Recombination systems represent a major breakthrough in the field of genetic model engineering. The Flp recombinases (Flp, Flpe, and Flpo) bind and cleave DNA Frt sites. We created a transgenic mouse strain ([Fsp1-Flpo]) expressing the Flpo recombinase in fibroblasts. This strain was obtained by random insertion inside mouse zygotes after pronuclear injection. Flpo expression was placed under the control of the promoter of Fsp1 (fibroblast-specific protein 1) gene, whose expression starts after gastrulation at Day 8.5 in cells of mesenchymal origin. We verified the correct expression and function of the Flpo enzyme by several ex vivo and in vivo approaches. The [Fsp1-Flpo] strain represents a genuine tool to further target the recombination of transgenes with Frt sites specifically in cells of mesenchymal origin or with a fibroblastic phenotype.
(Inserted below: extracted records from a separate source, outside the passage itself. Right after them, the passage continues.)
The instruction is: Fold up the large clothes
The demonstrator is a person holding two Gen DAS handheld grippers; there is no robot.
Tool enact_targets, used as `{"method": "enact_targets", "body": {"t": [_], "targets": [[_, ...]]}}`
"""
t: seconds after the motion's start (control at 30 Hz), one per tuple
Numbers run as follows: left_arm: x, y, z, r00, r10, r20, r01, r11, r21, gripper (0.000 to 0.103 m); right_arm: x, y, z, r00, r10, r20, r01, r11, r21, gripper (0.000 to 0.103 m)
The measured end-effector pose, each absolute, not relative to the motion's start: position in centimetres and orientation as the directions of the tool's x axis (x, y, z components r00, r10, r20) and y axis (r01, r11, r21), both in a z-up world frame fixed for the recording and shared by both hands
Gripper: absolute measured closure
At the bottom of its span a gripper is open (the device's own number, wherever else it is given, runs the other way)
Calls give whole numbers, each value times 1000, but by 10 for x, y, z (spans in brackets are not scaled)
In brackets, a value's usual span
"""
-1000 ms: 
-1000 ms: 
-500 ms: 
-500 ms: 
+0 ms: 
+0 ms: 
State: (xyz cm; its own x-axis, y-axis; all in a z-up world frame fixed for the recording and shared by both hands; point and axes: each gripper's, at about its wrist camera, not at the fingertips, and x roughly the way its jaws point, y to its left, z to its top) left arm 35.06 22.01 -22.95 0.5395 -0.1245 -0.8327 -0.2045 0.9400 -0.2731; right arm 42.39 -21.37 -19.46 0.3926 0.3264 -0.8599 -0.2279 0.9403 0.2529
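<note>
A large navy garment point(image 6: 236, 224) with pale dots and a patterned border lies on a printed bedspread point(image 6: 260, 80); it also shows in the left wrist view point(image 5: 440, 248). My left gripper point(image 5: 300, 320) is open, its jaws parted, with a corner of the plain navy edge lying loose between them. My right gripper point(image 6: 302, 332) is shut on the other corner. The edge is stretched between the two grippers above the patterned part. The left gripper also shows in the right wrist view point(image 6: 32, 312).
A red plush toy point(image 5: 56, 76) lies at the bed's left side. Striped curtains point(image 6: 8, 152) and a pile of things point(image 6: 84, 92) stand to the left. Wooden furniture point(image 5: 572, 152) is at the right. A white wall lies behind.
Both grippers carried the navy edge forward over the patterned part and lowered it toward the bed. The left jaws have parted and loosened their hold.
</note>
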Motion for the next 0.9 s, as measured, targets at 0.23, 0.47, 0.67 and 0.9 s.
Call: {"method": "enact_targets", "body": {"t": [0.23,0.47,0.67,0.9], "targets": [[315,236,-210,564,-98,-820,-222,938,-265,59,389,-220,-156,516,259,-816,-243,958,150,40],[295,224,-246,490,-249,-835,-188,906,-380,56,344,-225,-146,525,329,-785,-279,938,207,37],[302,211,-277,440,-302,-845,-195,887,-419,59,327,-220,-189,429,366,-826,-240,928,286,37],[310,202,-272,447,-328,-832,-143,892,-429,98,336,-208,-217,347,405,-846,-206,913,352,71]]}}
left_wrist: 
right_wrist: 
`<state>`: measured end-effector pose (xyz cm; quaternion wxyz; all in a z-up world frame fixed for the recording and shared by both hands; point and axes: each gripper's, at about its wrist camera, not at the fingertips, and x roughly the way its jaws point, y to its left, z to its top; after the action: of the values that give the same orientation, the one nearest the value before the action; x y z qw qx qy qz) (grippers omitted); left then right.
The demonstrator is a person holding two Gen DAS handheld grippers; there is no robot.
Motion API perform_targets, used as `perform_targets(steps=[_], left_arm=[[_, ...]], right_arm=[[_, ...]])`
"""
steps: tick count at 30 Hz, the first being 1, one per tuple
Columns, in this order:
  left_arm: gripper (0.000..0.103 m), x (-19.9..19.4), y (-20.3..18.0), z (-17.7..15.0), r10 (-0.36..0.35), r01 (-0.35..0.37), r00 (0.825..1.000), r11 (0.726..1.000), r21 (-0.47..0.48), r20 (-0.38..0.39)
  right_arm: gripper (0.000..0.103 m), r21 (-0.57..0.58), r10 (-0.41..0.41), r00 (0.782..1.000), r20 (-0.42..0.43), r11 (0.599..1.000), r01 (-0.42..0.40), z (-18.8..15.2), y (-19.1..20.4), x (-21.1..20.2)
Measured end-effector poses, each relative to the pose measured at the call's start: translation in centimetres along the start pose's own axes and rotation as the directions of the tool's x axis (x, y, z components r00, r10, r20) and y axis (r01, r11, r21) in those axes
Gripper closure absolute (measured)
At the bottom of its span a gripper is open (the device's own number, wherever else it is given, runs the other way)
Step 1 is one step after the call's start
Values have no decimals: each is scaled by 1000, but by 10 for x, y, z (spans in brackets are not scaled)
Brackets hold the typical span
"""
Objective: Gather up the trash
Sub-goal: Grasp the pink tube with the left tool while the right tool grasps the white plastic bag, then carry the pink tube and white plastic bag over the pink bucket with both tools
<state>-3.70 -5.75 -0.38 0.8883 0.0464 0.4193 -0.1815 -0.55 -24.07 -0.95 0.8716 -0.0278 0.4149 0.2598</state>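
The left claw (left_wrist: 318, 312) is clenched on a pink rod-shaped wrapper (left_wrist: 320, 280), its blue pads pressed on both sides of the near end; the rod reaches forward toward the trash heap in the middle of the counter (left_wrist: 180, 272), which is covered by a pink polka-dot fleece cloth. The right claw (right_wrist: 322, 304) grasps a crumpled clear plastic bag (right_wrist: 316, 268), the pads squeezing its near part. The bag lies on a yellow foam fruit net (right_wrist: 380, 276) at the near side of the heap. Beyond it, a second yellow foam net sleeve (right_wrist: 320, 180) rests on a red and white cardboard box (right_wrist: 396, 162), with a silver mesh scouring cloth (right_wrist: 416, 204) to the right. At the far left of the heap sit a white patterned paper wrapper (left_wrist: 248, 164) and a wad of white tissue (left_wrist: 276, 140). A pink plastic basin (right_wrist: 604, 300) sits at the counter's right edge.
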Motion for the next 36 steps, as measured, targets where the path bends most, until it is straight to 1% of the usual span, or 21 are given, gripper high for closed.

重组系统代表了遗传模型工程领域的重大突破。Flp 重组酶(Flp、Flpe 和 Flpo)结合并切割 DNA Frt 位点。我们创建了一种表达 Flpo 重组酶的转基因小鼠品系 ([Fsp1-Flpo]),该品系通过原核注射后随机插入到受精卵中获得。Flpo 表达受 Fsp1(成纤维细胞特异性蛋白 1)基因启动子的控制,该基因在胚胎发生第 8.5 天开始在中胚层来源的细胞中表达。我们通过多种离体和体内方法验证了 Flpo 酶的正确表达和功能。[Fsp1-Flpo]品系代表了一种真正的工具,可以进一步将 Frt 位点的转基因重组专门靶向中胚层来源的细胞或具有成纤维细胞表型的细胞。